* What is being asked: Every line from the one containing "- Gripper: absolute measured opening" to the one containing "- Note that" in the records below, both included, must be set down exactly, and no other line.
*** Material for this exercise Section Begins ***
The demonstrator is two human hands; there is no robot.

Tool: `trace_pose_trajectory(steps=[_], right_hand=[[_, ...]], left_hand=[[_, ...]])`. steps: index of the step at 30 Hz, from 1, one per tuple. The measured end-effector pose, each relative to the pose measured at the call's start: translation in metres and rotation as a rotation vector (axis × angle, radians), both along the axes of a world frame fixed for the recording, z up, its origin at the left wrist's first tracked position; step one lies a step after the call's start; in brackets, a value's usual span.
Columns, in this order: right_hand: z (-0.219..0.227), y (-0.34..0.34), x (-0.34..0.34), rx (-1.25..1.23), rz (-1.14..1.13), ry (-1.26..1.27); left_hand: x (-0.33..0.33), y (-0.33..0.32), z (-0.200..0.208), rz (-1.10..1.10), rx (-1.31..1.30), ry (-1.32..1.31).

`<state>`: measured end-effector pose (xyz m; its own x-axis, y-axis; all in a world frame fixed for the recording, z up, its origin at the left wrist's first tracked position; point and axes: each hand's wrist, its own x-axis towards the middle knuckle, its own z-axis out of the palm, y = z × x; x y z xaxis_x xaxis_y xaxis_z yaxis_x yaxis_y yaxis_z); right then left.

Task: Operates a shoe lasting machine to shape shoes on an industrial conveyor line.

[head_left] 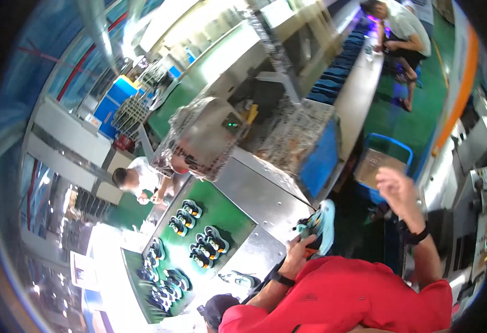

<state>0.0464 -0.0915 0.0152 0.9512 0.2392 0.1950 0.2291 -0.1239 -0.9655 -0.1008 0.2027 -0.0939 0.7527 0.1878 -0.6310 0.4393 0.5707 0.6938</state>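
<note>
My left hand (296, 252), with a dark band at the wrist, grips a shoe (325, 226) with a pale blue sole and a dark, orange-touched upper. The shoe is tilted beside the metal table edge. My right hand (397, 191) is raised away to the right, fingers apart and somewhat blurred, with nothing visible in it. A pale shoe (240, 279) lies left of my left forearm. Beyond it, several dark shoes with light soles stand in groups on a green belt (233, 208).
A plastic-wrapped machine (204, 139) stands beyond the metal table (265, 188). Blue-framed trolley (390, 143) with a cardboard box is right of it. One person in white (140, 175) is across the belt; another (407, 33) sits far right. A dark rounded thing (221, 308) is near my left elbow.
</note>
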Motion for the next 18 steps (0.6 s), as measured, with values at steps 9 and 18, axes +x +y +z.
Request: trace_pose_trajectory(steps=[9,18], right_hand=[[0.216,0.205,0.176,-0.569,0.035,-0.951],[0.32,0.533,0.308,-0.981,0.167,-1.732]], left_hand=[[0.017,0.247,-0.116,0.649,0.22,0.044],[0.083,0.537,-0.203,0.898,0.622,0.089]])
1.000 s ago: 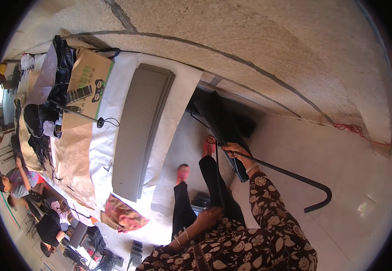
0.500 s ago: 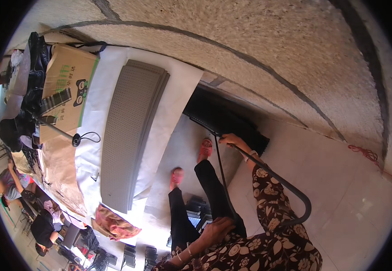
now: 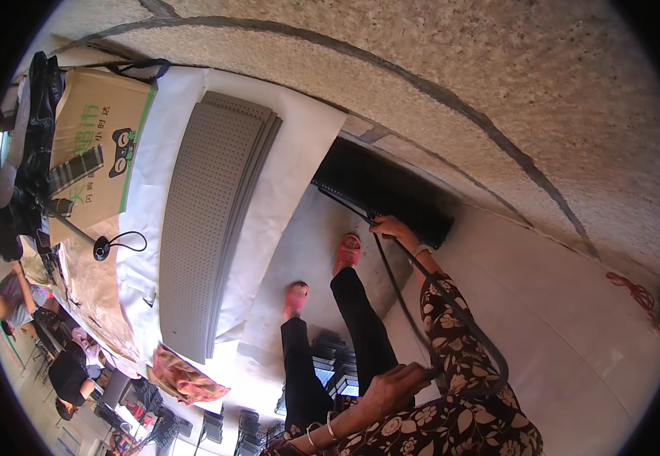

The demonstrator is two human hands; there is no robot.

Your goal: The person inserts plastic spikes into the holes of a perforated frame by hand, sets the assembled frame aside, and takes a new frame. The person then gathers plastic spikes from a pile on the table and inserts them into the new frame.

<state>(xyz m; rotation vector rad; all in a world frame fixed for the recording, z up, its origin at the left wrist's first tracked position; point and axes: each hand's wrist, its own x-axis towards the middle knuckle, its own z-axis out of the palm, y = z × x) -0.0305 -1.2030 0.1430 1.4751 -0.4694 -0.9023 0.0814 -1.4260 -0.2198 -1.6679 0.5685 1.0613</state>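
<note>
My right hand [image 3: 393, 228] is closed around a long black bent tube [image 3: 471, 327] beside the table's right end. From that hand the tube runs along my right forearm and curves back near the elbow. A thinner black length [image 3: 397, 289] stretches from the right hand down to my left hand [image 3: 392, 394], which is closed on it near my lap. Whether both lengths are one piece cannot be made out. Black bars [image 3: 343, 202] reach past my right hand toward a dark black pile [image 3: 391, 194] by the wall. Grey perforated panels [image 3: 212, 213] lie stacked on the white-covered table.
A cardboard sheet [image 3: 98, 152], a black rod with a cable loop [image 3: 102, 247] and a reddish cloth [image 3: 185, 376] are on the table [image 3: 303, 125]. A stone wall [image 3: 421, 45] borders the far side. Two people [image 3: 71, 376] are at the lower left. Red cord [image 3: 633, 292] lies at right.
My left hand has moved right and slightly outward with the thinner black length. The tube's curved end has shifted a little left and down. My right hand stays nearly in place.
</note>
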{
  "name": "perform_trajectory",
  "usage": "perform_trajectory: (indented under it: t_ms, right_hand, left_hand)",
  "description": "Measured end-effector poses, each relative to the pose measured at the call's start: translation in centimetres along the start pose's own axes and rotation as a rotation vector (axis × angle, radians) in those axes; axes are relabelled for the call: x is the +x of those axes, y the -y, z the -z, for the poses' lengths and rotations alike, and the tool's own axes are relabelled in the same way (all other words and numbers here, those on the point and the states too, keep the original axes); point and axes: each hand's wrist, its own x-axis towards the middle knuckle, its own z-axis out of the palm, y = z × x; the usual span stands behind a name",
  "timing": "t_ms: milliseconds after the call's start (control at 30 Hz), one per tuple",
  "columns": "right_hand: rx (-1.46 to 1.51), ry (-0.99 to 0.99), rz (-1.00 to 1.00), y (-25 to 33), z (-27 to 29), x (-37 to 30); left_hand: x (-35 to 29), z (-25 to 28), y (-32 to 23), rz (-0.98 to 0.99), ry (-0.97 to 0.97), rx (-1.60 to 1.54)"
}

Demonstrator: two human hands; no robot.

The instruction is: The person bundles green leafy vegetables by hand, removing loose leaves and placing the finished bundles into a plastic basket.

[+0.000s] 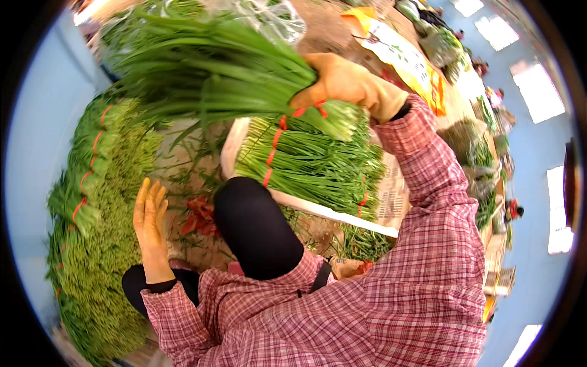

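My right hand (351, 85), in a tan glove, grips a bundle of garlic chives (214, 70) near its pale cut ends. A red tie circles that bundle, and its long leaves, blurred by motion, fan out to the left. Beneath it, a white foam box (330, 215) holds more tied chives (306, 165), with red ties around them. My left hand (150, 214), gloved too, is raised with its fingers stretched out and holds nothing. It is nearest to a tall stack of tied chive bundles (104, 244) on the left, cut ends facing me.
Loose green trimmings and a crumpled red plastic piece (200, 217) lie on the floor. My bent knee (254, 226) touches the near side of the box. A yellow and white sack (397, 52) lies beyond, with bagged greens (468, 144) along the right. A blue wall (43, 140) bounds the left.
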Motion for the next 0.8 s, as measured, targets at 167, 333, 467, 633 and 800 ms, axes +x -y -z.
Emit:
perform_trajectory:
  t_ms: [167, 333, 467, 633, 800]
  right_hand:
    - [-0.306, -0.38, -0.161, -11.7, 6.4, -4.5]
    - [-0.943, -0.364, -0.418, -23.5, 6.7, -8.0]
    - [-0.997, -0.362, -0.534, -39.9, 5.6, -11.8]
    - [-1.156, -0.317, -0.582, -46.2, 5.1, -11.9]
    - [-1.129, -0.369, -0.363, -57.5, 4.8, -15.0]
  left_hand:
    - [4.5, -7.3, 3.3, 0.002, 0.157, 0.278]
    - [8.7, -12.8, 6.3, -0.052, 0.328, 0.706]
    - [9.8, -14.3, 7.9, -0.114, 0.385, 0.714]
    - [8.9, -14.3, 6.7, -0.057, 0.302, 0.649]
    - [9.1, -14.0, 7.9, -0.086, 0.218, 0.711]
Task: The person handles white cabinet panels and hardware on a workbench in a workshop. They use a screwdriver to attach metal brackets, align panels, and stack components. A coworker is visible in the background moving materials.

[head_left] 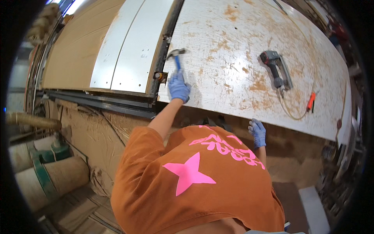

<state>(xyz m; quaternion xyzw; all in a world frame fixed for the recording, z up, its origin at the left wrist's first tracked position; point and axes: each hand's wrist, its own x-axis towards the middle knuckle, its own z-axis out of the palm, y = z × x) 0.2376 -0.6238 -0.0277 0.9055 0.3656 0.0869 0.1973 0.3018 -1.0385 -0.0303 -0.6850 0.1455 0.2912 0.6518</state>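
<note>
My left hand (pixel 179 87), in a blue glove, grips the blue handle of a claw hammer (pixel 176 57). The hammer head is raised over the left edge of a worn white board (pixel 233 43), next to a black metal frame (pixel 163 62). A small brass-coloured fitting (pixel 158 75) sits on the frame just left of my hand. My right hand (pixel 257 132), also in a blue glove, curls over the near edge of the board. My orange shirt with a pink star fills the lower middle.
A grey pneumatic nail gun (pixel 276 70) lies on the board to the right, its tan hose (pixel 290 113) looping to an orange coupler (pixel 311 102). White panels (pixel 128 46) and brown sheets lie left of the frame. Burlap-wrapped rolls (pixel 50 175) stand at lower left.
</note>
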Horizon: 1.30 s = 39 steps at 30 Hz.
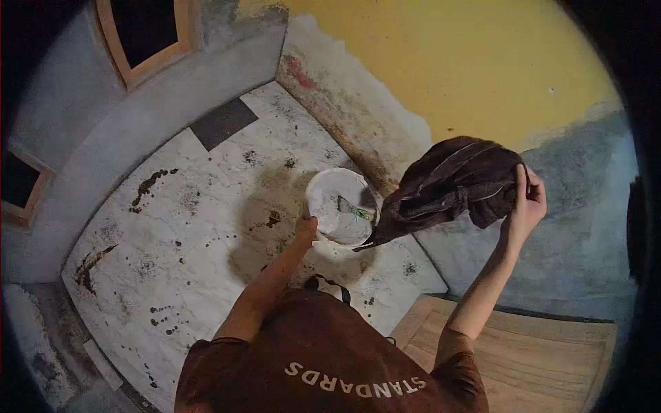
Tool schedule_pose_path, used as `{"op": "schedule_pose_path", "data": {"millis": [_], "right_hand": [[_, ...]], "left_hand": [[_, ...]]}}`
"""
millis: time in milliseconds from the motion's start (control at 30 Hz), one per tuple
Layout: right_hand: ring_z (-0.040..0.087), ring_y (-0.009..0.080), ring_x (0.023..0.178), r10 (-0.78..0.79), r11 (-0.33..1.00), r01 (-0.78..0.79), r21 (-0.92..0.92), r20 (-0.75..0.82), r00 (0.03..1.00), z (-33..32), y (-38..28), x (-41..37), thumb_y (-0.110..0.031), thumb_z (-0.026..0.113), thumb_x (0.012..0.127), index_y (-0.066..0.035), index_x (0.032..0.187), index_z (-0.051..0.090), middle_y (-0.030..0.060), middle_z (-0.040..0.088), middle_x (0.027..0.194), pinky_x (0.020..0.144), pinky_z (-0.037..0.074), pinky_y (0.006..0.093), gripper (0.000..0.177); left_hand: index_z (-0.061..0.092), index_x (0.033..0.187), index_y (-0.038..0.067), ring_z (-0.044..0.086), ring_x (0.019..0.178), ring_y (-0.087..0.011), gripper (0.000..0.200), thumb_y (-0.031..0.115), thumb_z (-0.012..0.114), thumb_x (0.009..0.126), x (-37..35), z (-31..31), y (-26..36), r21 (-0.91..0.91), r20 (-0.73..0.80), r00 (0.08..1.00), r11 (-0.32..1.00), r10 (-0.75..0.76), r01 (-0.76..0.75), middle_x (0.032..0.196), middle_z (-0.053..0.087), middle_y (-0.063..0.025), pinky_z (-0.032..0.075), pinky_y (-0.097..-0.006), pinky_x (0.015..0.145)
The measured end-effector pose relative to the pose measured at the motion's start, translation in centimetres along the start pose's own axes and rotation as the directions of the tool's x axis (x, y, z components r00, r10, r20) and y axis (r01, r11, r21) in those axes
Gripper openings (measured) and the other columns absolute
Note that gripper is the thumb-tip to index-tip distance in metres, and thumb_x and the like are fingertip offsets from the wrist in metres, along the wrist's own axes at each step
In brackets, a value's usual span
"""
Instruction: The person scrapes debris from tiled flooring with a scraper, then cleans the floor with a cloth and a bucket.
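Observation:
My left hand grips the near left rim of a white bucket, which tilts so that its inside shows. Inside the bucket lies pale grey material with a small dark and green item; I cannot make out what it is. Out to the right, my right hand is closed on one end of a dark brown cloth. The cloth stretches from that hand across to the bucket's right side, where its narrow lower end hangs by the rim.
White marbled floor with dark stains and a black tile lies below. A yellow and grey wall rises close on the right. A wooden panel is at lower right, and wood-framed openings are in the left wall.

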State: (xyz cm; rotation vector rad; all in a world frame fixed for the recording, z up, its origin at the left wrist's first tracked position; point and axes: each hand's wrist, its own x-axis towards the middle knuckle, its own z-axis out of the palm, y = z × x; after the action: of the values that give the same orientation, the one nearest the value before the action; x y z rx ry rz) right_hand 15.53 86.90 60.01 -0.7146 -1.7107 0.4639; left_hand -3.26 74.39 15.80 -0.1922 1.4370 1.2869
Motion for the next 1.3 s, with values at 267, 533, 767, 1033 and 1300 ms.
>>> {"op": "schedule_pose_path", "data": {"millis": [267,533,767,1033,1300], "right_hand": [[0.061,0.0123,0.087,-0.213,0.928,0.166,-0.334,-0.109,0.971,-1.3,-0.3,2.7,-0.005,0.072,0.082,0.002,0.08,0.062,0.0103,0.068,0.091,0.082,0.048,0.0307,0.013],[0.06,0.0112,0.078,0.071,0.931,0.009,-0.365,0.205,0.976,-1.9,6.0,2.3,-0.004,0.071,0.082,0.001,0.074,0.06,0.0064,0.066,0.083,0.077,0.048,0.0264,0.015],[0.054,0.0077,0.073,0.149,0.891,-0.059,-0.45,0.168,0.974,-3.8,4.9,0.7,-0.01,0.074,0.081,-0.001,0.072,0.061,0.0025,0.063,0.078,0.069,0.044,0.0222,0.018],[0.058,0.008,0.077,0.281,0.831,-0.291,-0.474,-0.095,0.955,-12.2,5.6,1.7,-0.011,0.073,0.082,0.0,0.079,0.066,0.0063,0.067,0.084,0.074,0.045,0.0205,0.014],[0.054,0.0058,0.076,-0.291,0.747,-0.122,-0.654,-0.485,0.825,-21.1,-1.4,-0.6,-0.015,0.07,0.086,-0.003,0.084,0.061,0.0017,0.062,0.08,0.069,0.044,0.0204,0.015]], "left_hand": [[0.045,0.126,-0.006,0.051,0.113,-0.0391,0.05,0.015,0.055,0.082,1.2,3.4,-4.0,-0.104,0.087,0.996,0.994,-0.02,0.029,0.125,0.05,-0.021,0.051,-0.0504,0.086],[0.044,0.131,0.002,0.055,0.108,-0.0377,0.051,0.028,0.056,0.088,4.0,4.7,-7.1,0.175,0.046,0.991,0.976,0.127,-0.133,0.126,0.051,-0.0203,0.05,-0.0471,0.085],[0.024,0.144,0.006,0.051,0.114,-0.0384,0.059,0.023,0.052,0.094,5.2,3.5,-7.7,0.365,0.055,0.996,0.927,0.064,-0.08,0.133,0.045,-0.0208,0.054,-0.0457,0.085],[0.028,0.142,0.002,0.052,0.115,-0.0389,0.058,0.025,0.052,0.094,4.8,3.7,-5.7,0.343,0.158,0.986,0.939,-0.047,-0.01,0.136,0.041,-0.0224,0.054,-0.0478,0.085],[0.011,0.149,0.011,0.06,0.096,-0.0327,0.073,0.024,0.055,0.092,5.2,0.3,-5.4,0.466,0.001,0.958,0.847,-0.288,0.255,0.124,0.051,-0.0207,0.057,-0.044,0.075]]}}
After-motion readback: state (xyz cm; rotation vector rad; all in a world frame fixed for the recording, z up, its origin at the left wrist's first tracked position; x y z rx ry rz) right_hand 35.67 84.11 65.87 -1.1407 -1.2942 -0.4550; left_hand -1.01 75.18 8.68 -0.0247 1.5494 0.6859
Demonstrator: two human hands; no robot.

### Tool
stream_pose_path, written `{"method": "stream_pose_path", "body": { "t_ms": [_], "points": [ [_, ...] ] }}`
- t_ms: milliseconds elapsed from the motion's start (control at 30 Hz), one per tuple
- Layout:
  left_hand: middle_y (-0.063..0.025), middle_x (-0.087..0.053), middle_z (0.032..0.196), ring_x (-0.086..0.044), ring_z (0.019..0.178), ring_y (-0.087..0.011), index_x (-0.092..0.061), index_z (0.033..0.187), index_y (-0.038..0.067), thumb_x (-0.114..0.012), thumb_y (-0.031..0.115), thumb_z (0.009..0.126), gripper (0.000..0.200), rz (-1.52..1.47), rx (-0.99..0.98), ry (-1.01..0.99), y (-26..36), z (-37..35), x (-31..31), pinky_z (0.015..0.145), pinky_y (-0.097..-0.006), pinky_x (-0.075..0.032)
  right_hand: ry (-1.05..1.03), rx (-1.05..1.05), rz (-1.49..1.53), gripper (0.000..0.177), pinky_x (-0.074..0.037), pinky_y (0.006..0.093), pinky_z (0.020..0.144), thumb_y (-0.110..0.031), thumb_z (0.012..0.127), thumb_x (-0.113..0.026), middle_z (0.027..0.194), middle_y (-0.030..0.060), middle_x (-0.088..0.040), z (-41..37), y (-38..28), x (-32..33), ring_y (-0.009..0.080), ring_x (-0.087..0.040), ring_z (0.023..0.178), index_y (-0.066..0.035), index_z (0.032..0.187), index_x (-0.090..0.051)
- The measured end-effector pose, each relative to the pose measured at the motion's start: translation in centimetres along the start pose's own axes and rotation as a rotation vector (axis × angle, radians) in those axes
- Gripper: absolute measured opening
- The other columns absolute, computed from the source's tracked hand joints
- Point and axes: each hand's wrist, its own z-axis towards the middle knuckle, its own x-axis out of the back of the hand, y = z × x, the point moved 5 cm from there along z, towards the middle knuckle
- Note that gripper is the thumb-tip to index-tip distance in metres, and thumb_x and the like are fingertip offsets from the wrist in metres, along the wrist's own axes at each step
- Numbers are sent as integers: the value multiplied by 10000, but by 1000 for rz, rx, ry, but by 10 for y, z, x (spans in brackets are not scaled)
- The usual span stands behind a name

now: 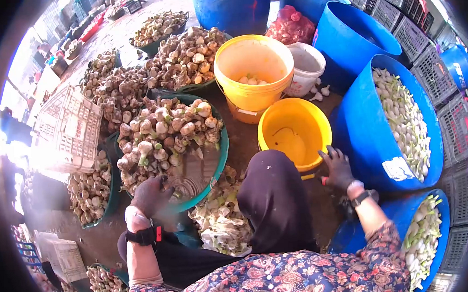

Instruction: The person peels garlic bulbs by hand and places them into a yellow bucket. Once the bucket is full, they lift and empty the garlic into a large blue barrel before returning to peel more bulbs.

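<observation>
My left hand point(151, 197), in a dark glove, reaches into the teal basin point(221, 152) of unpeeled garlic bulbs point(162, 134), its fingers curled over bulbs at the near edge; whether it grips one I cannot tell. My right hand point(338, 168), also gloved, rests with spread fingers at the near rim of the small yellow bucket point(294, 129) and seems to hold something small and red below the palm. A heap of garlic peelings point(220, 213) lies between my hands, beside a black cloth point(273, 197) over my knee.
A larger yellow bucket point(253, 65) holds a few peeled cloves. Blue tubs point(368, 133) at the right are full of peeled white garlic point(404, 121). More basins of garlic point(187, 56) stand behind, a white crate point(66, 128) at the left, grey crates point(458, 134) at the right.
</observation>
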Motion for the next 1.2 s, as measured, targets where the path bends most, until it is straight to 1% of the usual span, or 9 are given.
{"method": "stream_pose_path", "body": {
  "t_ms": [67, 200, 367, 533, 667, 867, 1033, 1133, 1200],
  "points": [
    [-225, -626, 908, -599, 883, -382, -598, 1050, 9, -628, 339, 764, 438, -4, 2, 14, 3, 4, -2, 776, -438, -476, 330, -218, 561, 821, -373, 479, 930, -379, 647, -754, 1246, 165, -435, -11, 28, -41, 333, -425, 1153, -91, 1315, -376],
    [-211, -630, 936, -598, 905, -367, -617, 1032, 18, -646, 311, 761, 401, -80, -11, 39, 6, 10, -9, 803, -428, -471, -140, -998, 1923, 361, -501, 367, 622, -401, 832, -600, 752, 56, -587, -13, 8, -63, 195, -587, 695, -96, 1023, -572],
    [-209, -630, 963, -596, 929, -359, -618, 1046, 35, -645, 305, 761, 393, -48, 90, -10, -7, 3, -11, 828, -419, -466, 31, -773, 1667, 259, -485, 399, 685, -203, 748, -636, 804, 91, -617, 77, 99, -193, 254, -593, 749, -42, 948, -603],
    [-202, -638, 946, -601, 915, -367, -615, 1018, 34, -583, 386, 773, 430, -4, 67, -34, -31, -14, -20, 815, -441, -467, -205, -488, 1438, 292, -471, 347, 633, -251, 830, -553, 752, 122, -637, 104, 102, -94, 236, -602, 700, 16, 906, -645],
    [-214, -636, 928, -604, 897, -368, -632, 953, 39, -545, 395, 796, 399, -99, 158, -36, -76, -25, -51, 795, -435, -470, -332, -391, 403, 433, -451, 402, 624, -425, 862, -534, 809, 140, -638, 144, 142, -41, 259, -572, 665, -6, 858, -644],
    [-213, -644, 872, -614, 872, -362, -635, 922, 9, -583, 411, 769, 433, -304, 265, -191, -116, -23, -92, 760, -414, -467, -412, -160, 1320, 302, -385, 229, 394, -408, 891, -507, 672, -26, -527, 165, 28, 80, 91, -516, 534, -115, 905, -578],
    [-217, -635, 972, -622, 895, -346, -628, 981, 21, -612, 433, 738, 479, -178, 453, -6, -111, 19, -64, 793, -402, -483, -351, 530, 1505, 503, -486, 318, 784, -449, 929, -337, 949, 54, -618, 126, -155, 81, 164, -594, 900, -55, 1157, -551],
    [-214, -579, 1128, -587, 1012, -337, -605, 1053, 52, -599, 410, 760, 462, 15, 551, 430, -107, 65, -30, 843, -405, -476, -563, 633, 1323, 339, -464, 313, 801, -196, 769, -639, 962, 86, -621, 93, -248, 45, 202, -595, 891, -48, 1066, -573],
    [-192, -507, 1239, -525, 1116, -321, -561, 1142, 88, -567, 363, 790, 446, -58, 574, 206, -124, 112, -25, 903, -412, -448, -757, 539, 1349, 366, -463, 317, 799, -200, 769, -656, 973, 69, -623, 66, -288, -20, 173, -586, 870, -42, 1089, -577]
  ]
}}
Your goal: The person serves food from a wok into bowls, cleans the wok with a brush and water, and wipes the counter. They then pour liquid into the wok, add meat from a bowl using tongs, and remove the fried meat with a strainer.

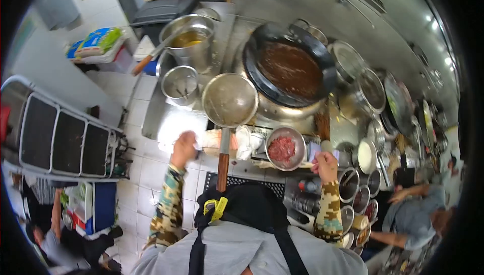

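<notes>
My right hand [324, 165] is closed at the pale handle of a small metal bowl [301, 155]. Raw, reddish meat pieces [282, 149] lie in that bowl, close to the front edge of the stove. My left hand [185, 149], smeared by motion, hovers over the front edge of the steel counter; its fingers are hard to make out. Just right of it, a round strainer [230, 99] with a wooden handle rests across the counter, handle toward me. Beyond the bowl, a large black wok [247, 68] contains dark brown liquid [291, 71].
A steel pot with yellowish liquid [189, 38] and a smaller steel pot [180, 84] stand at left. Several seasoning containers [349, 184] line my right side. A wheeled cart [55, 129] is far left. One person [416, 219] works at right, another [55, 239] at lower left.
</notes>
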Demonstrator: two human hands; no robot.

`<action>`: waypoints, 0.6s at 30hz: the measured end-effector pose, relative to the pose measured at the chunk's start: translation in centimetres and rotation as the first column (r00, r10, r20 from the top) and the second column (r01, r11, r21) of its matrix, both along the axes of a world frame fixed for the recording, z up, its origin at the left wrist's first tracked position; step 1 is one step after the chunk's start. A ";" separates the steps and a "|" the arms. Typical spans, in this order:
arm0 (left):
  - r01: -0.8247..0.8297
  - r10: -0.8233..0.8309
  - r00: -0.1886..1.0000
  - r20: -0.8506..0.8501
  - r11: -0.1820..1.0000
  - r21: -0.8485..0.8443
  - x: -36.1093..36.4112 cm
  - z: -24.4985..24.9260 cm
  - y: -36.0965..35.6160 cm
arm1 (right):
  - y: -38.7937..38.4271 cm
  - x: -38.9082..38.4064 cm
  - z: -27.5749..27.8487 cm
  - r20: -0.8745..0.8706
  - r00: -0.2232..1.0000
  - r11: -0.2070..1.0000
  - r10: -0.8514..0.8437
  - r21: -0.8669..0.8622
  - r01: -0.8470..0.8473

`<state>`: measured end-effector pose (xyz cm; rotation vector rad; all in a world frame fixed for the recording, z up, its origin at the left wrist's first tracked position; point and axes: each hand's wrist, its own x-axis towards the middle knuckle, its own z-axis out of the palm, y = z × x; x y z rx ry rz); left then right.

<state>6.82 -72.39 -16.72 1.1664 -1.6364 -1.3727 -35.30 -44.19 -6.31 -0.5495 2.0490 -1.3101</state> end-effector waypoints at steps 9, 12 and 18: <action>0.331 0.001 0.569 0.822 0.915 -0.230 -7.6 3.7 -25.4 | -1.0 5.2 -6.0 0.192 0.935 0.923 -0.299 0.307 0.232; 0.187 -0.178 0.624 0.761 0.979 0.076 -9.2 9.9 -22.1 | -1.1 5.8 -8.8 0.217 0.934 0.947 -0.283 0.215 0.237; 0.188 -0.287 0.728 0.623 0.957 0.221 -6.2 10.5 -21.8 | -0.8 4.8 -7.9 0.161 0.949 0.962 -0.271 0.073 0.262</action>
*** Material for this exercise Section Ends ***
* Written solution:
- Gripper: absolute measured opening
- The other columns absolute, computed from the source's tracked hand joints
- Point and axes: each hand's wrist, its own z-axis towards the middle knuckle, its own x-axis out of the back of the hand, y = z × x, the point moved 5 cm from there along z, towards the middle knuckle
- Note that gripper is the thumb-tip to index-tip distance in metres, and thumb_x and the like are fingertip offsets from the wrist in metres, along the wrist's own axes at each step

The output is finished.